** Problem to solve **
Using the data beneath this instruction, retype only the lines from the one that contains "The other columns" down to the one that contains "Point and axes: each", both included, exactly as they appear.

** Supplied data **
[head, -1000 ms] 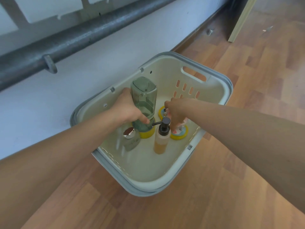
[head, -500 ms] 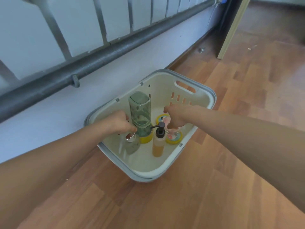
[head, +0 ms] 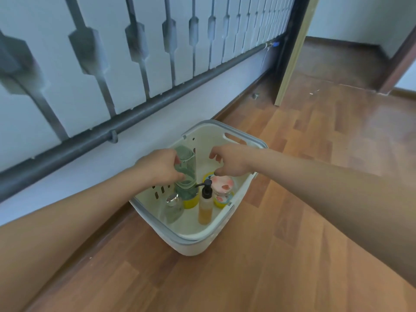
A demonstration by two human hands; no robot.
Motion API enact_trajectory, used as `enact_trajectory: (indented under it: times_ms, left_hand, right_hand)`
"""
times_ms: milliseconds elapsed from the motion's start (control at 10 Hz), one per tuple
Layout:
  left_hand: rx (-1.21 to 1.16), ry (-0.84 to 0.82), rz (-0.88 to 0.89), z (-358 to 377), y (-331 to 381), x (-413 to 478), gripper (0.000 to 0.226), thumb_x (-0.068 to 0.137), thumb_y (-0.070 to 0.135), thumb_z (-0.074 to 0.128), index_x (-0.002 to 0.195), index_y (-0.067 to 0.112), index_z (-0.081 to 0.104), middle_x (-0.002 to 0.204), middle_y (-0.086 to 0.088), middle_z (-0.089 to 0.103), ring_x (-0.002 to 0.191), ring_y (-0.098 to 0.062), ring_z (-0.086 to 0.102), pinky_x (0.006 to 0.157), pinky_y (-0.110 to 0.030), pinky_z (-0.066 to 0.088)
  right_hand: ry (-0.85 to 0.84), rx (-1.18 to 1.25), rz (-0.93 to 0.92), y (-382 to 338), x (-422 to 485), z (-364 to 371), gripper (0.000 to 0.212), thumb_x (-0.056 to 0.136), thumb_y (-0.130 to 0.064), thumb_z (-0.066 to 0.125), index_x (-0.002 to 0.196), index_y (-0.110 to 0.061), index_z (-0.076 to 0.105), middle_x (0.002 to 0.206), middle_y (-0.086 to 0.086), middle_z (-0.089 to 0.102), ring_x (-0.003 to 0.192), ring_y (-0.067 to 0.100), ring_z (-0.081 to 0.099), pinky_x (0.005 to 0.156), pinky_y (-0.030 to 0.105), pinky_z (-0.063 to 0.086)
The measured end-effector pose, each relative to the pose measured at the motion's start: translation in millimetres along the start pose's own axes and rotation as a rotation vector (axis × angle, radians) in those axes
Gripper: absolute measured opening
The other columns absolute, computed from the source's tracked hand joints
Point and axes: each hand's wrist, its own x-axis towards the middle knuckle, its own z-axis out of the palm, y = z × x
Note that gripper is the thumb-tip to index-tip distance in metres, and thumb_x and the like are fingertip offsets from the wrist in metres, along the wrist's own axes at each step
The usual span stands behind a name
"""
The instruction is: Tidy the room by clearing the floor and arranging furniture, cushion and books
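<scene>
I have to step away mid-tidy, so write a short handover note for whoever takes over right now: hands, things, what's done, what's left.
Left hand: grips the green bottle, upright inside the basket.
Right hand: holds nothing, above the pink-lidded jar.
Also in the basket: pump bottle, silver-capped bottle.
Done: these toiletries are in the basket.
Left: release the green bottle; the basket is on the floor; furniture, cushion and books are not in view.
</scene>
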Motion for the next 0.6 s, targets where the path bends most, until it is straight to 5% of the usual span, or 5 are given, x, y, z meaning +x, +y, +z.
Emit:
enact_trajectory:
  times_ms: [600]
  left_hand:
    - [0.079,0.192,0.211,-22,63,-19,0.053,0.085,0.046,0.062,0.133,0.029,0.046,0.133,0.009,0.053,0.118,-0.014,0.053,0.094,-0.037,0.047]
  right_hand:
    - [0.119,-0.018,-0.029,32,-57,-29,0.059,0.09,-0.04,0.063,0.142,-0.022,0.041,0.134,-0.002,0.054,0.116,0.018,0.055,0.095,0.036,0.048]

** Worked solution **
The other columns absolute, computed from the source's tracked hand joints
Point and axes: each hand's wrist, its own x-axis towards the middle knuckle, its own z-axis out of the palm, y = z × x

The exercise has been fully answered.